Abstract of Presentation to 2010 Wildlife Society Annual Meeting

A Survey of Wildlife Management Science Decision Making Methods and Tools


Based on an internet survey of public documents, a summary of the management science tools used in policy decision making for mammals and their ecosystems is provided.  Efforts to rely on quantifiable objectives such as biodiversity, maximum game harvest, and public opinion are also identified.  Frequency of use, location, and reported successes and problems are summarized.  This survey of wildlife management science approaches is examined against the more general academic literature on management science and decision making.  One conclusion from this comparison is that a wildlife management approach that has been in some cases given the name Adaptive Resource Management falls under the more general category of Maximum Likelihood strategies in the general management science literature.  The Maximum Likelihood strategy is widely considered to be suboptimal and therefore raises concerns about the use of Adaptive Resource Management as it has been applied in some public policy decisions.

 

 


One promising development has been in the use of volunteers to collect data at dramatically reduced costs in support of quantifiable management objectives.
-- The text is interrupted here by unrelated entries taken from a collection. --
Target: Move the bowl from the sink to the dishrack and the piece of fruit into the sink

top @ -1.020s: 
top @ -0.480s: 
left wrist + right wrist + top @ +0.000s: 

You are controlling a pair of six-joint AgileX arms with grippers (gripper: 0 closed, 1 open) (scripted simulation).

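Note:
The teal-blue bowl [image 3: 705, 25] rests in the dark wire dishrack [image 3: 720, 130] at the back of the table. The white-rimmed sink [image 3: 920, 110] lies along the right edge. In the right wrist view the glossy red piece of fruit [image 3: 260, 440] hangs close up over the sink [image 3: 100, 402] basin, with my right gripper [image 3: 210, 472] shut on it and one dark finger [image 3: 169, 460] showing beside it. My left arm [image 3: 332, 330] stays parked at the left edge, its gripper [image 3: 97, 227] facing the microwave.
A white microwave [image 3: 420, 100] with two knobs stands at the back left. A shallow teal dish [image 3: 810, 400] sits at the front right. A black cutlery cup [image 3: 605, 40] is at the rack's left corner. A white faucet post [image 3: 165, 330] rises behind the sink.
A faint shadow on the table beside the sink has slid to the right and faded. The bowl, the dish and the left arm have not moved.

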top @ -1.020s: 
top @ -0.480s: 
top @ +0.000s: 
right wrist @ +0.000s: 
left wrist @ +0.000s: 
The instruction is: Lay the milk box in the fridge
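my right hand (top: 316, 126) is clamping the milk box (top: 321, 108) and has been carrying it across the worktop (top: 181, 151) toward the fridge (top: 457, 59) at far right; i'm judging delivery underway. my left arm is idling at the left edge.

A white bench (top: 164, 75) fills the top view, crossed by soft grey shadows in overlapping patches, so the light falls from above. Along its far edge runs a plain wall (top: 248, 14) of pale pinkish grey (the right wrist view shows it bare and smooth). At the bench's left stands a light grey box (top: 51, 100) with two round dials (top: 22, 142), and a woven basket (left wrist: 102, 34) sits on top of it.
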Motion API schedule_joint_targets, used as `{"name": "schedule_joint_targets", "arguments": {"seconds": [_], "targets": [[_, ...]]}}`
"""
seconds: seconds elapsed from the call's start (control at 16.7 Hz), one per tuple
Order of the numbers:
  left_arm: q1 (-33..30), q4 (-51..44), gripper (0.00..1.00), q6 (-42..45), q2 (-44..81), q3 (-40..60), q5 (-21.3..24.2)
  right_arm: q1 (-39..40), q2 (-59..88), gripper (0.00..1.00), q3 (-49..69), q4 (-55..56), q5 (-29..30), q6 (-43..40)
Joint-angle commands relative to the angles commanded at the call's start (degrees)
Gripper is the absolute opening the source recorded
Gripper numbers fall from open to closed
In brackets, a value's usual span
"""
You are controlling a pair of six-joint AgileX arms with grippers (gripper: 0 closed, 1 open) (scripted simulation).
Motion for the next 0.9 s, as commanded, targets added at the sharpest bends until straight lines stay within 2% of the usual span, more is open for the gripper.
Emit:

Several efforts illustrate successes related to using volunteers for data collection to support analysis and decision making:  hogwatch, designed to collect data on hedgehogs; the Southern Ute Indian tribe’s online deer corridors map, the U.K. otter survey, the Wisconsin Deer Hunter Wildlife Survey, and a deer density map aggregated by Quality Deer Management.  In addition to providing low cost data, participation can greatly enhance the public’s social capital and awareness of wildlife.  Use of independent, if imperfect sources of data to improve estimation and forecasting is a recurring theme in the general management science literature. A good example is the improved estimates of elk herd size achieved by using input from the Cree Indians.